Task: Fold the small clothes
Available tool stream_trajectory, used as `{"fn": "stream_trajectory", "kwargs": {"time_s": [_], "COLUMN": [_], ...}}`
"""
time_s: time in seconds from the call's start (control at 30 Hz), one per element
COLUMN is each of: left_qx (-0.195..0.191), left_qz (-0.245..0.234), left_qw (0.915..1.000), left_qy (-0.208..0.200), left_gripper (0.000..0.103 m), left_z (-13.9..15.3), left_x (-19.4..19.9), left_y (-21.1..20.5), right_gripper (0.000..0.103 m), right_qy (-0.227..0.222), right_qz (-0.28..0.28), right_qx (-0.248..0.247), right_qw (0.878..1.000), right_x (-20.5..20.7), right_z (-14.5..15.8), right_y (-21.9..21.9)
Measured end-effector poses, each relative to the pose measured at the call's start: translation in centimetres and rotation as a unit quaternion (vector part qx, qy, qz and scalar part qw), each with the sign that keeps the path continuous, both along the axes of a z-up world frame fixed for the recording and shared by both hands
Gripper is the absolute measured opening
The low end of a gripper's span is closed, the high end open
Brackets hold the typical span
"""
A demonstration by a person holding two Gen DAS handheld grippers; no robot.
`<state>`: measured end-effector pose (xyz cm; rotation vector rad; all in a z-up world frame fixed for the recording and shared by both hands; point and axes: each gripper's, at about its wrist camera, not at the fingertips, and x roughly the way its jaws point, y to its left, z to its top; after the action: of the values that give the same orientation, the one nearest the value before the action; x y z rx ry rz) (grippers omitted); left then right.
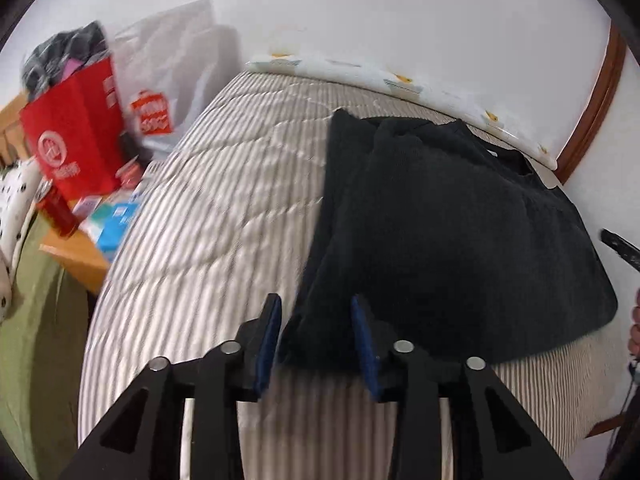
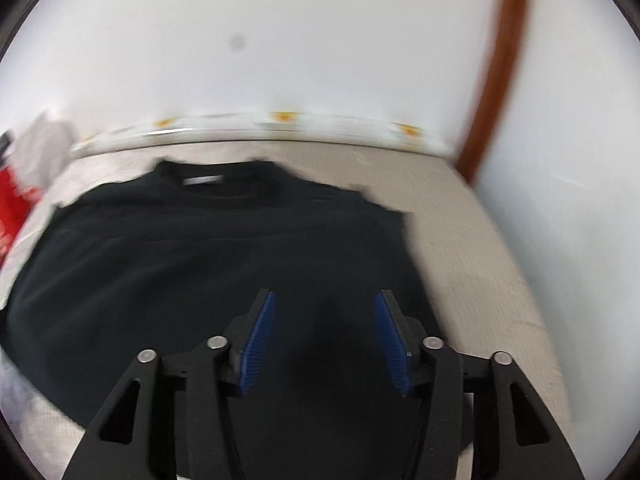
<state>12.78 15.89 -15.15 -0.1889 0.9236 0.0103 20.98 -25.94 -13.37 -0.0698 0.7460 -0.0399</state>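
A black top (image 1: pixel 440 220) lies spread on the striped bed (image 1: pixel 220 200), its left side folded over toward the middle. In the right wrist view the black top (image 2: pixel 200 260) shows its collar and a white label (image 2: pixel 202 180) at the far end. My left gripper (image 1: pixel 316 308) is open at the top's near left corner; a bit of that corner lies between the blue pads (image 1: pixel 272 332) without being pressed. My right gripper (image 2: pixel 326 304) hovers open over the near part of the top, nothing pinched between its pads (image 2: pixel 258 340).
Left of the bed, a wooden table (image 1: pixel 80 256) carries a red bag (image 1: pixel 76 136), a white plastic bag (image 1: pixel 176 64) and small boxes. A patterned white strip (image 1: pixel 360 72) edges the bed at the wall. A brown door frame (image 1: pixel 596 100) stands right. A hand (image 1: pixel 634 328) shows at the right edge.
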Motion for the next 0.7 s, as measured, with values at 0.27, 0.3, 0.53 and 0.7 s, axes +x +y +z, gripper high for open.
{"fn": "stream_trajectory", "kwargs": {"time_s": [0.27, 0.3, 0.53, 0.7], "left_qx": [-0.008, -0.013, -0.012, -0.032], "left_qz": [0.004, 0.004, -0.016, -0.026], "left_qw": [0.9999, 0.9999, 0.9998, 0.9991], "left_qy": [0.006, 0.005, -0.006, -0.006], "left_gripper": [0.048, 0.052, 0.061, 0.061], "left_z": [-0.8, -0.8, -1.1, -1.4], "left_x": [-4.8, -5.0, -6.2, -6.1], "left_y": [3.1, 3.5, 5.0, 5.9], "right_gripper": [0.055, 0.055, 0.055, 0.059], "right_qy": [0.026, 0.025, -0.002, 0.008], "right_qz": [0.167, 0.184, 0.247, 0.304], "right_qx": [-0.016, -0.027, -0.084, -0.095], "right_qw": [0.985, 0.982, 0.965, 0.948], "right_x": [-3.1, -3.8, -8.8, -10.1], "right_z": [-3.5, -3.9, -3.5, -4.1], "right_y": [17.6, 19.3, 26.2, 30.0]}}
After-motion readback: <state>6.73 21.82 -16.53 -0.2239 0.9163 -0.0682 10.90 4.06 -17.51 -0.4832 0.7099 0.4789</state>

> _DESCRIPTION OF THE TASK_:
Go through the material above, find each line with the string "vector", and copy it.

> _ANSWER SPACE_:
Measured end-effector poses, each relative to the pose measured at the call's start: translation in centimetres and rotation as a unit quaternion (vector part qx, qy, qz and scalar part qw), each with the sign that keeps the path continuous, both along the axes of a z-up world frame fixed for the recording and shared by both hands
`<state>`: measured end-effector pose (xyz cm; rotation vector rad; all in a z-up world frame fixed for the recording and shared by both hands; point and axes: each gripper's, at about its wrist camera, not at the fingertips, and x roughly the way its jaws point, y to its left, z to its top; after the action: of the values that give the same orientation, the one nearest the value before the action; x y z rx ry rz) (grippers omitted); left then right.

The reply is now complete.